Exercise goal ▸ For each line below that contains the word "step", make a copy.

Supplied data ▸
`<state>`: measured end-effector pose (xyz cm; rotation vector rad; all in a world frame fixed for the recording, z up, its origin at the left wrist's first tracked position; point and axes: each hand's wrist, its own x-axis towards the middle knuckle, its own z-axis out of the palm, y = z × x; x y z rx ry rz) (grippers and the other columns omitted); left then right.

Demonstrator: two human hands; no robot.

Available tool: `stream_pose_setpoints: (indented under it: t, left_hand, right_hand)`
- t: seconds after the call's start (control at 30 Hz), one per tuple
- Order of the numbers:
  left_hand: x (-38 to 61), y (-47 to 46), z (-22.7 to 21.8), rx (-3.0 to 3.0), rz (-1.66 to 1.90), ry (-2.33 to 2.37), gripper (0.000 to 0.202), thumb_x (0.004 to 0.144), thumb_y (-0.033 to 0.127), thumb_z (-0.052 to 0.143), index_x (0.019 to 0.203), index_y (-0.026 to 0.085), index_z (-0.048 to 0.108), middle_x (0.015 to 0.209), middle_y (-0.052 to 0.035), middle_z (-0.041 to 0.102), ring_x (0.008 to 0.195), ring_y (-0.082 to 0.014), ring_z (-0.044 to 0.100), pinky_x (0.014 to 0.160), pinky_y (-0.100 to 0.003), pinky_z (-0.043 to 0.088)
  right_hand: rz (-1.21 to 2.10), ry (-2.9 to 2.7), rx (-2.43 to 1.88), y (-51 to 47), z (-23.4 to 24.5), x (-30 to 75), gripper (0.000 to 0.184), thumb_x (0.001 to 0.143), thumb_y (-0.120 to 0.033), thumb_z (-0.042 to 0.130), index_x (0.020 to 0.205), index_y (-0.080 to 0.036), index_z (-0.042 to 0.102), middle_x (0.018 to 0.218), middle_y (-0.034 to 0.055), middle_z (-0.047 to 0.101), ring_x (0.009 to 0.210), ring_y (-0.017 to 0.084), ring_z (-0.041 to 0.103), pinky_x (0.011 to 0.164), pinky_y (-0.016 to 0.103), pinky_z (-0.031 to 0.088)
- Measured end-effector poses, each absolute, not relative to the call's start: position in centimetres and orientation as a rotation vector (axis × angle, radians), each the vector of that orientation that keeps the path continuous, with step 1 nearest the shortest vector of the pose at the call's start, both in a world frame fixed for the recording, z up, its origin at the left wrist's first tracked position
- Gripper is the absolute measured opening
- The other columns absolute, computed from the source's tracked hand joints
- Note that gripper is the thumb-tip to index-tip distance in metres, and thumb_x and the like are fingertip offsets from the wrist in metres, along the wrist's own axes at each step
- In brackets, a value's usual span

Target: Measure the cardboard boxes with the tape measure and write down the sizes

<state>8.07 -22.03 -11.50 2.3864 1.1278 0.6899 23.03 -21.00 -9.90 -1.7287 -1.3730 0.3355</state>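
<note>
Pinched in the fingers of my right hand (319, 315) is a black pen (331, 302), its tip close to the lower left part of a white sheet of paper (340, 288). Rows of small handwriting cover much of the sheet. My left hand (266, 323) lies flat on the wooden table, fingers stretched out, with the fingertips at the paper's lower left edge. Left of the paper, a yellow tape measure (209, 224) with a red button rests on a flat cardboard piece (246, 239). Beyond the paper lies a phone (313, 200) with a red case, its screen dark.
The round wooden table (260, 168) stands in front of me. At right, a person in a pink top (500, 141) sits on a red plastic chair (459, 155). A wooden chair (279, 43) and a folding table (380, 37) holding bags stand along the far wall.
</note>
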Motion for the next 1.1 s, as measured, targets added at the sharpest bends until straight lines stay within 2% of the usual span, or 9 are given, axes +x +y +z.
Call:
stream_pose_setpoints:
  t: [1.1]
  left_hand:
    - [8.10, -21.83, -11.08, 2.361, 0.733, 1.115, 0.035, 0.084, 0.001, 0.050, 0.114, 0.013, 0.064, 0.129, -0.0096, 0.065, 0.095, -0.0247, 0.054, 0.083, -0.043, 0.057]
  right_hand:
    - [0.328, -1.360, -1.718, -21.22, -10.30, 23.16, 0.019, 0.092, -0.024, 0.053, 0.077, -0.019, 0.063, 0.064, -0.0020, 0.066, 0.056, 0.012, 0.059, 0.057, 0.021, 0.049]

Output of the task ▸
- Measured end-effector poses, each absolute, not relative to the call's start: position in centimetres and orientation as a rotation vector (axis × angle, radians), each the vector of that orientation that keeps the path continuous, with step 1 nearest the shortest vector of the pose at the call's start, both in a world frame fixed for the recording, z up, its origin at the left wrist's first tracked position
- Note that gripper is the thumb-tip to index-tip distance in metres, and thumb_x and the like are fingertip offsets from the wrist in metres, along the wrist's own axes at each step

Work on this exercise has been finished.